I have been using Nomad and docker because I appreciate the logging, and back when I last looked, if I wanted to run any jobs and have them labelled going into Loki, I had to use some kind of custom vector setup based around this software here:

There is a good writeup here from 2022 explaining how it all works:

Essentially it runs a special config that listens for new log files being created and then uses vector to relabel each line before sending it on to Loki.

That was good practice in 2022, but it seems weird to need a whole separate system job just to add these labels.

Has there been anything more native to Nomad, that means I don’t need to run another system job to give my allocations some more meaningful labels?

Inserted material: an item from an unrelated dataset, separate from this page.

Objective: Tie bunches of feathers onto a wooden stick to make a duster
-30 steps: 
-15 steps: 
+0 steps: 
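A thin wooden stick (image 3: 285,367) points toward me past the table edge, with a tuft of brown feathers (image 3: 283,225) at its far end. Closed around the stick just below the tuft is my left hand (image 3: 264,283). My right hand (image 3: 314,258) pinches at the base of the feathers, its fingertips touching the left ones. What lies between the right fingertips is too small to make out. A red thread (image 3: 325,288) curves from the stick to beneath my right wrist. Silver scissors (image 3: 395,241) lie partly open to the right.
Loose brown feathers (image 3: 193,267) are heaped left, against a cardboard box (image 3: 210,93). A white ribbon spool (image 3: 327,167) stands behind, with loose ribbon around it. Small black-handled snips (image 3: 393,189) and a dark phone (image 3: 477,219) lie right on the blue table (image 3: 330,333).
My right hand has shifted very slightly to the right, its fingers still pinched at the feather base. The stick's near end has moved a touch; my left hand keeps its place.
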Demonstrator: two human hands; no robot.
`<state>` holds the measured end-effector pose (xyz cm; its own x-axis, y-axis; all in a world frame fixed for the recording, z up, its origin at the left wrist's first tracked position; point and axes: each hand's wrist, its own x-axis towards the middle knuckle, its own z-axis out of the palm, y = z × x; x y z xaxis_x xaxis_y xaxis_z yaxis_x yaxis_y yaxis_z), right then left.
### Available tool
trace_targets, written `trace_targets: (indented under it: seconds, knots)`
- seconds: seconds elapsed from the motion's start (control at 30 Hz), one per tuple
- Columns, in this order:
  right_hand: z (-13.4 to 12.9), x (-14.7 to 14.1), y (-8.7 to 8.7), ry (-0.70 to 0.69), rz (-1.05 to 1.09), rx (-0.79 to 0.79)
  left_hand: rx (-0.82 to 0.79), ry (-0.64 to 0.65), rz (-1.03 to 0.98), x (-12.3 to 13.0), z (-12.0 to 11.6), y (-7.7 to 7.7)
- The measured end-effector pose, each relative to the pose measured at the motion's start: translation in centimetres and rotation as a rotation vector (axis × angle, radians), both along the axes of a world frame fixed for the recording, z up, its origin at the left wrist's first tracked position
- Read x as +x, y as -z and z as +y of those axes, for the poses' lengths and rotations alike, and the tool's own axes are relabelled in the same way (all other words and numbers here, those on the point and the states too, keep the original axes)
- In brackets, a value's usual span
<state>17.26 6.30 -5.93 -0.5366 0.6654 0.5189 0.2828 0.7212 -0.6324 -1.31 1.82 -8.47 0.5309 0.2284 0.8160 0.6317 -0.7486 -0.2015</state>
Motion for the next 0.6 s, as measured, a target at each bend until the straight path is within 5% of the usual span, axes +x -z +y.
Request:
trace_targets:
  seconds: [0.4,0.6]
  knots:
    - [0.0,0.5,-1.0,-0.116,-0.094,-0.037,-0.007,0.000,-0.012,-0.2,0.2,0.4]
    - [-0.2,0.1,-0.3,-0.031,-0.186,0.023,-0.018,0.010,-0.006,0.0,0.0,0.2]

If not, I know the system works, so can implement it, but it seemed I’m probably not the only other person who would benefit from knowing if there is an approach out there that uses fewer moving parts.

Thank you in advance, and for continued development on Nomad!

1 Like

I can see there is a post here. This seems to be doing something similar what I already have with Docker. I’m still looking for a more elegant approach to non-Nomad jobs though, so I’d welcome pointers.